Consisterà in un libro, poco più grande del formato A5, con una rilegatura morbida, i cui venti capitoli riprendono le date del diario originale. Le parole della giovane di Amsterdam, pur necessariamente ridotte, conservano anche in questa traduzione freschezza e forza. Il progetto è stato seguito e approvato dal Centro Studi INBook diretto da Antonella Costantino, neuropsichiatra infantile dell’Università Cattolica di Milano. L’epilogo drammatico è affidato alla voce del curatore di  questa versione  così commovente e preziosa. Gli  studenti delle scuole medie Saffi dell’Istituto Comprensivo 11 di Bologna, all’interno del progetto Oltre la copertina. L’accessibilità alla lettura come strumento della comprensione della realtà,  hanno contribuio con illustrazioni in mixed media. Elvira Zaccagnino, direttrice delle edizioni La Meridiana in merito alla realizzazione di tale progetto, ha dichiarato: 

«Quando, stimolati a immaginare libri INBook, ci siamo confrontati con i bisogni dei lettori di questa tipologia di libri e il mercato  editoriale; abbiamo realizzato che il vuoto che diceva quale fosse la strada da percorrere, era rappresentato dai lettori giovani adulti, quelli che hanno come tutti i giovani adulti il bisogno di leggere storie, racconti, vivere attraverso i libri emozioni per capire il mondo. Abbiamo così scelto di tradurre in simboli i classici della letteratura per ragazzi. (…) Noi pensiamo che gli INBook, grazie all’uso dei simboli, che hanno valore universale e di semplice comprensione, consentano a persone a cui la lettura di testi, come classici della letteratura, risulta complicata, di accedere al pari degli altri alla lettura e siano uno strumento di facilitazione del diritto di cittadinanza. La diversità e la difficoltà nella comprensione non possono diventare un impedimento».

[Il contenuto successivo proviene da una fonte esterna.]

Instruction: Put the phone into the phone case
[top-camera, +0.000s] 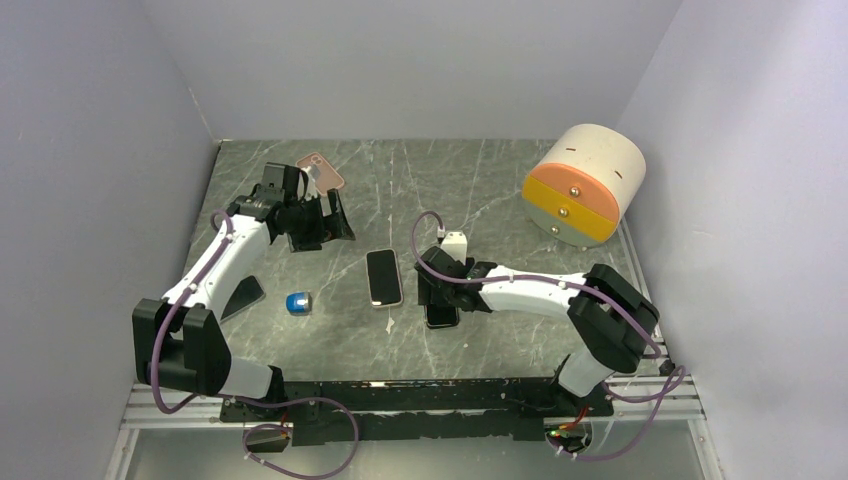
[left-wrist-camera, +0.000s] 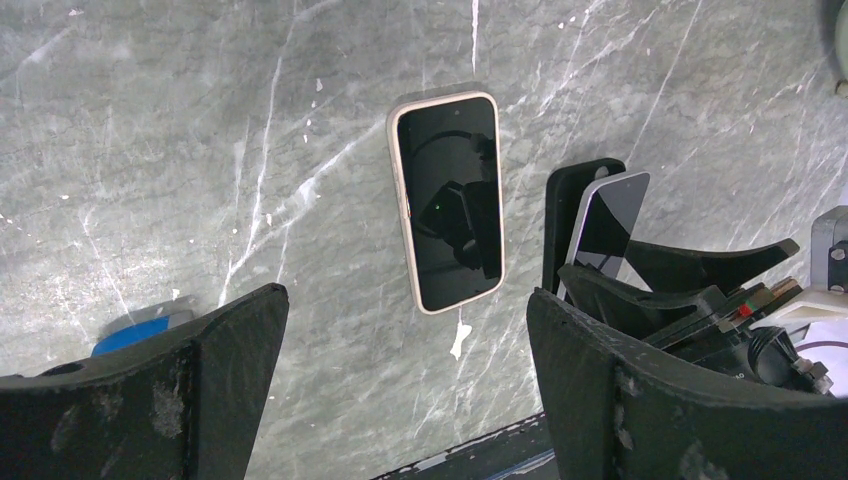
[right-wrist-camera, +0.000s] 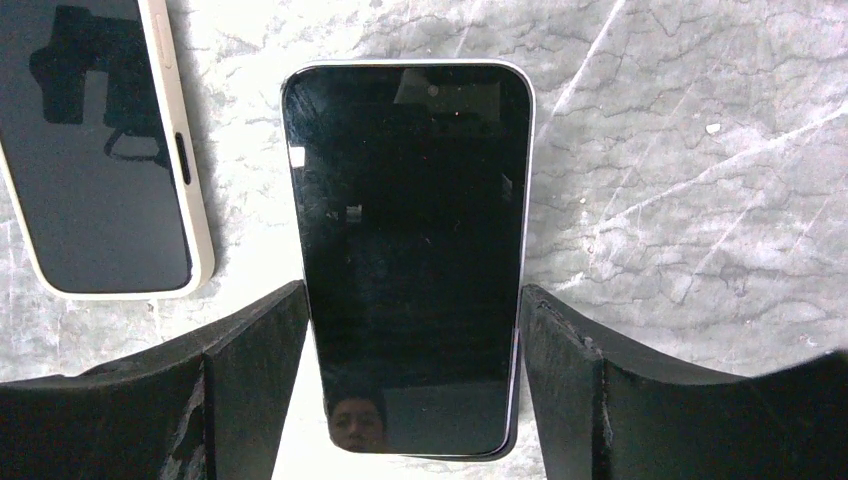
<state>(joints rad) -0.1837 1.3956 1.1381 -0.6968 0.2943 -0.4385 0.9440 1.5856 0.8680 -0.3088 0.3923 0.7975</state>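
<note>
Listener: Phone first: where did we find it?

Describer: We found it screen up on the marble table, right of centre, with its near end between the fingers of the right gripper. Both black fingers pressed against the long edges. We read that as a sideways pinch, a hold that left the glass face and the back free.

Listener: And the case we needed?

Describer: We could not be sure. In the left wrist view a dark rounded shape stood just behind the phone's far end, touching it or nearly so. We judged it to be a black case, and the phone looked tipped toward it, perhaps so one end could seat first. What looked like a pink case lay at the far left, well apart.

Listener: What was the other handset we noticed?

Describer: A second phone, already cased in cream, lay just beside the pinched one without touching it.

Listener: And the other arm?

Describer: The left gripper hung above the table near the pink case, its fingers spread wide with nothing between them. We judged it was parked clear so the right arm had room.
</note>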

Sul sito della casa editrice La Merdiana  http://lameridiana.bigcartel.com/product/il-diario-di-anna-frank è possibile  visionare  l’INBook.  I simboli sono semplici,chiari e accurati, tanto poter essere compresi anche dai lettori tradizionali. “Caro diario spero di confidarti ogni mio pensiero, come non ho mai potuto fare“, inizia così Il diario di Anna Frank, letto da milioni di persone che il 25 Giugno 2017 ha compiuto  Settanta anni.

Ora  sarà accessibile a tutti coloro per i quali  i testi tradizionali risultano spesso inavvicinabili. Il peggior timore delle vittime e di chi ha perso i propri cari, e di contro,  il desiderio dei persecutori nei loro confronti, non si è avverato: quello di non essere creduti, di essere dimenticati… Anche e soprattutto grazie ai bellissimi libri che possiamo leggere (ora e in futuro sempre più usufruibili per  tutti, si spera). Buona lettura!